I hope that with TFN’s funding they will be able to at least help a few villages, and if they’re really successful then I trust the Orchid Project will be able to influence the debate, and that their way of working will gain traction with the wider community.

All philanthropy involves risk. Even when you invest in the stock market, you can never be sure of what it will do. You’ve got to think: I’m impressed by this project/this person, this could give a fantastic social return, and you know that in the end you win some, you lose some. If you don’t take the risk, you’re missing out on one of the great pleasures of life, the chance to make a difference.

thefundingnetwork.org.uk
 
  
Julia Lalla-Maharajh
Founder, Orchid Project

   
  
I FIRST CAME across female genital cutting when I was volunteering in Ethiopia around four years ago. I was struck by how taboo it was, how the scale and impact of what entire communities go through is huge, and yet FGC was barely mentioned.

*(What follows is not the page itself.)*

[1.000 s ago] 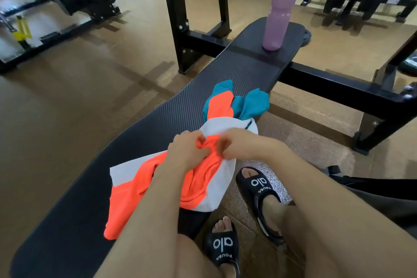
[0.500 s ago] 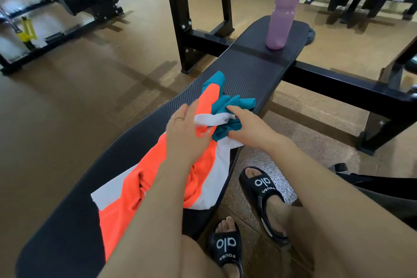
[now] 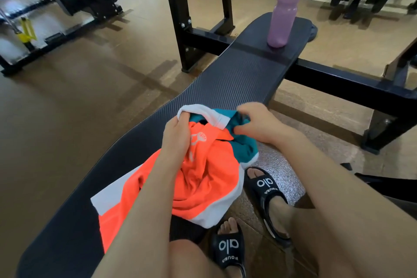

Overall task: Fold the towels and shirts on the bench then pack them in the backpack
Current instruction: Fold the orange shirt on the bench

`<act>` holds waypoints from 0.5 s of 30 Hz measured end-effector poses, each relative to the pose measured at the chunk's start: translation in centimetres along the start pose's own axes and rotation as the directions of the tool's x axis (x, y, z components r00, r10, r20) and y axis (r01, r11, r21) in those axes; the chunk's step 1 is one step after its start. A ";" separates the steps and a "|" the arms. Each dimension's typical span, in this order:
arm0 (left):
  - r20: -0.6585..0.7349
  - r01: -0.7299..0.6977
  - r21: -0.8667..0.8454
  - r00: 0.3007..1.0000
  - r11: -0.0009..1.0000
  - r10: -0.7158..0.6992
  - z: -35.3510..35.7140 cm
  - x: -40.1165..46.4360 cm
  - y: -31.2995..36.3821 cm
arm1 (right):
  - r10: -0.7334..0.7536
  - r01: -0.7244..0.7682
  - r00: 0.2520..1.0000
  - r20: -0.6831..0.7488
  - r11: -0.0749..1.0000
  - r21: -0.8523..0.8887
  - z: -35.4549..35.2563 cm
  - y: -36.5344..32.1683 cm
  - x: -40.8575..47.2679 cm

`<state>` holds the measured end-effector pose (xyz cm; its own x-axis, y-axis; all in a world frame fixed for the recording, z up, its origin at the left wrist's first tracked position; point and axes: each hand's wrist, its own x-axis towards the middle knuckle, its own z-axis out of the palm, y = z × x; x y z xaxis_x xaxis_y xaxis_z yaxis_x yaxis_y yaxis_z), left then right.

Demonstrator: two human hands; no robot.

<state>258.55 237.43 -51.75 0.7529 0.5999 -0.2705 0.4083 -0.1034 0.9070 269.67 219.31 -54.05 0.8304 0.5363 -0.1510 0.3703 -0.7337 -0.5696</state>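
Note:
An orange, white and teal shirt [image 3: 203, 178] lies crumpled on the black padded bench [image 3: 230, 83], spilling over its near right edge. My left hand [image 3: 177, 135] grips the shirt's upper part, fingers tucked under a white fold. My right hand [image 3: 257, 124] pinches the teal part at the shirt's top right. A white logo shows on the orange cloth between my hands. No backpack can be made out for certain.
A pink water bottle [image 3: 284, 7] stands upright at the bench's far end. Black rack uprights [image 3: 178, 13] rise left of the bench, and its crossbar [image 3: 352, 83] runs right. My feet in black slides [image 3: 266, 196] rest on the floor. Something dark [image 3: 388, 189] lies at right.
Both hands pulled back toward me with the shirt; the teal part has been drawn right and a white fold turned over on top. The orange cloth is bunched more under my left hand.

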 end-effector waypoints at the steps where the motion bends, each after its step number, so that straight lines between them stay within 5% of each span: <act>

I spent a long time researching the issue and the more I investigated FGC, the less I found.

I was driven by two things: I wanted to find out more about why FGC happens, and to be absolutely clear about what needs to be done to end it. I was lucky that early on I won a YouTube competition, which took me to Davos.

A lot of people said to me: ‘You can’t go and talk about vaginas in Davos, it’s not the right place to do it.’ In fact, I found the opposite. If you can be open, honest and straightforward about what’s happening to over three million girls a year, people will respond to that.

This inspired me to set up the Orchid Project. Our vision is a world free from genital cutting, and we believe that’s possible within a generation. We believe that the entire community holds the practice of FGC in place, and that because FGC is something that’s just always been done; people don’t question it. When a child dies, or there are resulting infections, the causal link between cutting and its effects are often not made as they are not understood. In many cases, traditional beliefs such as the interference of spirits will be used to explain what has happened.

Our partner, Tostan, runs 30-month-long programmes with communities; these cover human rights, health and hygiene, and often at the end of that programme the community chooses to abandon FCG. We also carry out advocacy work and aim to communicate the scale and impact of FGC.

Working with The Funding Network was fantastic — I’d love to do it every week. You have five minutes’ time and a willing audience in front of you, and you’ve got to make that work. It’s very uplifting coming face-to-face with donors and seeing how incredibly concerned they are by the issue.

We were lucky that our first pitch to The Funding Network was for £5,000 and raised £16,000. That enabled us to support our volunteers and the rest went into our core costs, which was great, because it’s often very hard for charities to fundraise for their running costs.

What’s very compelling about ending FGC is that every community that abandons it will then volunteer to carry the story of why they’ve abandoned, to encourage others to do the same. That appealed to me, as an ex-business person, and I think it appealed to the TFN audience too: it’s a self-seeding grassroots movement, and if you can just help seed it, it has its own momentum.